# Task brief
Print all the data that follows exactly, images excluded.

Start of Provided data

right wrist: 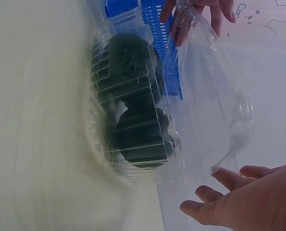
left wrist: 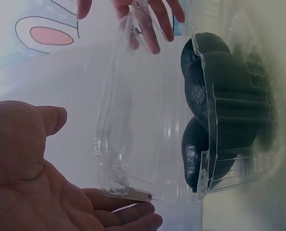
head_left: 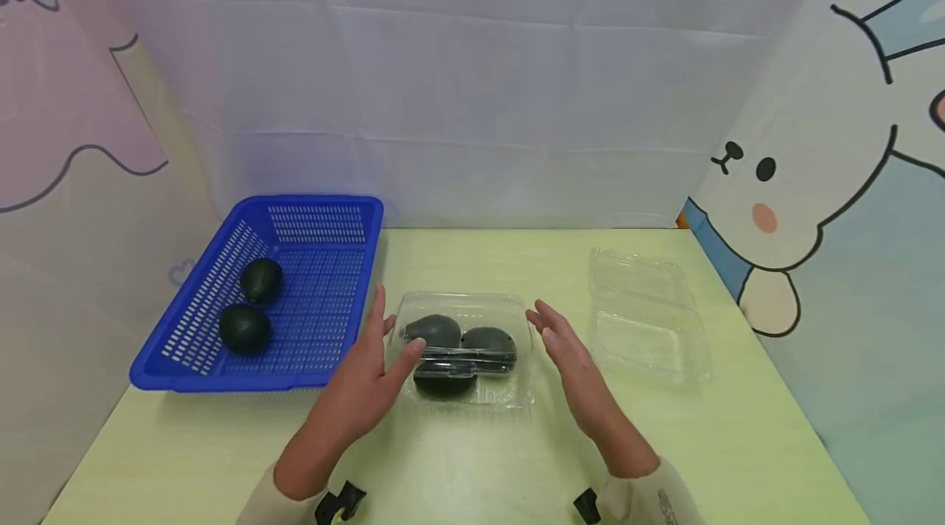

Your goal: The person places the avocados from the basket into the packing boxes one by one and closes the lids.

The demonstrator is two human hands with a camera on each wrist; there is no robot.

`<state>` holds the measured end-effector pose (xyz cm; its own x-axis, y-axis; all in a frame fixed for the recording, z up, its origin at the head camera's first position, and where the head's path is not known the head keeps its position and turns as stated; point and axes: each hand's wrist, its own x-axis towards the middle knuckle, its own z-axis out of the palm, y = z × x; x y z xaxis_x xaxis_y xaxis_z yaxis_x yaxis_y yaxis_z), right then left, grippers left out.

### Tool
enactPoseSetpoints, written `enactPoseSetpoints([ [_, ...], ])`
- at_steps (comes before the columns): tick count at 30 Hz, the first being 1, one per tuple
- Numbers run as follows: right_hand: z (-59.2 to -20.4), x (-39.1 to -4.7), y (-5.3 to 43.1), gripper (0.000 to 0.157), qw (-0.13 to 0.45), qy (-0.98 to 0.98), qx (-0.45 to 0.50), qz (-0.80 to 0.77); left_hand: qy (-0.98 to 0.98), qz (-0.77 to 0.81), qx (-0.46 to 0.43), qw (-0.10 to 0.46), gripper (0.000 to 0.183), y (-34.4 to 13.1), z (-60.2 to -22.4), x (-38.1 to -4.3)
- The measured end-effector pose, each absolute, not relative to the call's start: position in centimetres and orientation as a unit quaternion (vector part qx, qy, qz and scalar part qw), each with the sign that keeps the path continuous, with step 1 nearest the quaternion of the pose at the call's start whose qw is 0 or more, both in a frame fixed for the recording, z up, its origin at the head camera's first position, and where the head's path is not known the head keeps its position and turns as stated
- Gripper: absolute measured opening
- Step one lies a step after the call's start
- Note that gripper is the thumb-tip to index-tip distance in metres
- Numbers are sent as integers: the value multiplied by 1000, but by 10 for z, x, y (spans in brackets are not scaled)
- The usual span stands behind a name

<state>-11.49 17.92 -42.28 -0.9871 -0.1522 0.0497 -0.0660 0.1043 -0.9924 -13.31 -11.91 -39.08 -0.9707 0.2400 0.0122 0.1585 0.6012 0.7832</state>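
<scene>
A clear plastic clamshell box (head_left: pixel 502 395) stands on the table with dark green avocados (head_left: pixel 434 331) inside; three show in the head view. Its hinged lid (left wrist: pixel 148 110) is tilted up, partly raised over the base. My left hand (head_left: pixel 362 390) is at the box's left side, thumb spread, with extended fingers touching the lid's corner in the left wrist view. On the opposite side is my right hand (head_left: pixel 583 381), fingers extended, its fingertips at the lid's edge in the right wrist view. Neither hand curls round the box.
A blue plastic basket (head_left: pixel 372 262) with two more avocados (head_left: pixel 245 329) sits at the left of the table. To the right lies another clear clamshell box (head_left: pixel 645 336), opened flat. A white cloth (head_left: pixel 472 82) hangs behind the table's back edge.
</scene>
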Motion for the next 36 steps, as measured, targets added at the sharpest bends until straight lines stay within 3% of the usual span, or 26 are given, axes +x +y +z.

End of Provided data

# Output
right wrist: 
left wrist: 
head_left: 

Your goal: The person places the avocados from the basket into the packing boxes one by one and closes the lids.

The demonstrator is two human hands with a camera on each wrist; there is no robot.

`<state>` holds the measured end-effector pose (xyz cm; its own x-axis, y-axis; all in a frame fixed for the recording, z up, its origin at the head camera's first position, and where the head's path is not known the head keeps its position and turns as stated; point and axes: each hand's wrist, its own x-axis towards the middle knuckle, its own z-axis out of the palm, y = z × x; x y z xaxis_x xaxis_y xaxis_z yaxis_x yaxis_y yaxis_z), right then left, grippers left out.

### Tool
enactPoseSetpoints, written `enactPoseSetpoints([ [_, ...], ])`
- at_steps (comes before the columns): tick count at 30 Hz, the first being 1, one per tuple
- Numbers run as follows: right_hand: z (-59.2 to -20.4), x (-39.1 to -4.7), y (-5.3 to 43.1), gripper (0.000 to 0.157), qw (-0.13 to 0.45), qy (-0.98 to 0.98), qx (-0.45 to 0.50), qz (-0.80 to 0.77); left_hand: qy (-0.98 to 0.98), qz (-0.77 to 0.81), qx (-0.46 to 0.43), qw (-0.10 to 0.46), gripper (0.000 to 0.183), y (-34.4 to 13.1), z (-60.2 to -22.4), x (-38.1 to -4.3)
- The measured end-effector pose, each absolute, not relative to the call's start: position in centimetres and orientation as a unit quaternion (vector part qx, qy, qz and scalar part qw), each with the sign that keeps the path continuous, with step 1 nearest the quaternion of the pose at the call's start whose qw is 0 or more, both in a frame fixed for the recording, z up, its origin at the head camera's first position, and where the head's path is not known the head keeps its position and turns as stated
- Gripper: absolute measured opening
- Step one lies a step after the call's start
- Note that gripper is the thumb-tip to index-tip distance in metres
- Numbers are sent as integers: the value multiplied by 1000, but by 10 for z, x, y (spans in brackets are not scaled)
- The usual span stands behind a name

<state>-11.49 17.92 -42.28 -0.9871 -0.1522 0.0497 -0.0660 0.1043 -0.9924 -13.31 -11.91 -39.08 -0.9707 0.2400 0.0122 0.1585 0.6012 0.7832</state>
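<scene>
A clear plastic clamshell box (head_left: pixel 502 395) stands on the table with dark green avocados (head_left: pixel 434 331) inside; three show in the head view. Its hinged lid (left wrist: pixel 148 110) is tilted up, partly raised over the base. My left hand (head_left: pixel 362 390) is at the box's left side, thumb spread, with extended fingers touching the lid's corner in the left wrist view. On the opposite side is my right hand (head_left: pixel 583 381), fingers extended, its fingertips at the lid's edge in the right wrist view. Neither hand curls round the box.
A blue plastic basket (head_left: pixel 372 262) with two more avocados (head_left: pixel 245 329) sits at the left of the table. To the right lies another clear clamshell box (head_left: pixel 645 336), opened flat. A white cloth (head_left: pixel 472 82) hangs behind the table's back edge.
</scene>
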Motion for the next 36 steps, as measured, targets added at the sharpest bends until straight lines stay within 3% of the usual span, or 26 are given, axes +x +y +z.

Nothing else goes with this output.